Association of rural districts
The group of districts made up of Karlsruhe, Biberach, Böblingen, Konstanz and Tuttlingen each have their own project to help them into the digital age – e-filing in Biberach, digital car registration in Konstanz, telemedicine in Tuttlingen, interactive and digital learning tables at schools in Karlsruhe or intelligent mobility in Böblingen – and the transfer of knowledge and thus the transferability to other districts and municipalities.

Alexis von Komorowski, Chief Executive of the district council commented: “We are particularly pleased that the project network of the districts of Biberach, Böblingen, Karlsruhe, Constance and Tuttlingen is among the winners. All districts in Baden-Württemberg can benefit from the digitisation projects of the five districts involved, which cover the areas of education, mobility, e-government and health care. A particularly important part of digitisation from the point of view of districts is that they can continue to ensure services of general interest are guaranteed in the area, for example through efficiency enhancements, telemedicine or through digitally networked mobility.”

Shared knowledge

The competition doesn’t end there.

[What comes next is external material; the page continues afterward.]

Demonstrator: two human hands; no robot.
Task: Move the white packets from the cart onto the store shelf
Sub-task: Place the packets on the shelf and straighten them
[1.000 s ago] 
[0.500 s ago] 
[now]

Another 50 municipalities will be supported over the next ten months, each with up to 45,000 euros, to develop a digitisation strategy. At least four municipalities will be selected from the best ideas, who will then be able to implement them with up to 100,000 euros each state funding.

All municipalities are to be assisted – theoretically and technically – by the Fraunhofer Institute for Industrial Engineering. The aim is to transfer the best practices from the model communes to as many other municipalities in Baden-Württemberg as possible.

Wilhelm Bauer, Technology Commissioner of the State Government / Head of Fraunhofer IAO said: “In societal change processes, about two percent of a group is always the innovator, courageously breaking new ground and inspiring others. With more than 50 winning winners from 1,101 communities and 35 counties, we’re sure we’ve got the right trailblazers for digitisation in the country right from the start. ”

Preserving future viability

Interestingly, a key target of the competition is to develop digital functions and tools that help to preserve the future viability of rural municipalities. As a result, three rural communities have been selected in different regions, where the offer of local retailers is to be bundled and made available online with the help of an app.

Through digital approaches such as neighbourhood apps and online exchanges, new ways are being developed to strengthen neighbourly structures through digital and real networking and the passing on of information in a low-threshold way. In addition to innovative communication and organisational solutions, technical aids such as lighting control or automatic door openers can help fulfil the desire of many older people to stay in their familiar surroundings as long and self-determined as possible.

In addition, as part of Baden-Wuerttemberg’s digital strategy, a virtual Smart Home and Living competence centre is to be set up at a cost of one million euros. The competence centre, which is unique in Germany, is intended to become a (virtual) focal point for the Smart Home and Living (SHL) competencies. The hope is that it will bring together the forces in the region to jointly initiate and implement targeted, effective measures. It will cover the topics of information, awareness raising, qualification and coordination of regional activities. Target groups include end-users, housing associations, care institutions, housing cooperatives, intermediaries and research institutions. This project is expected to start in autumn 2018.

Clear ambition

Digital @ bw is the first cross-departmental digitisation strategy to be presented in Germany and created in teamwork by all ministries. It’s without doubt an ambitious strategy that will look to deliver more than 70 very concrete projects that address multiple different problems and ensure future project viability.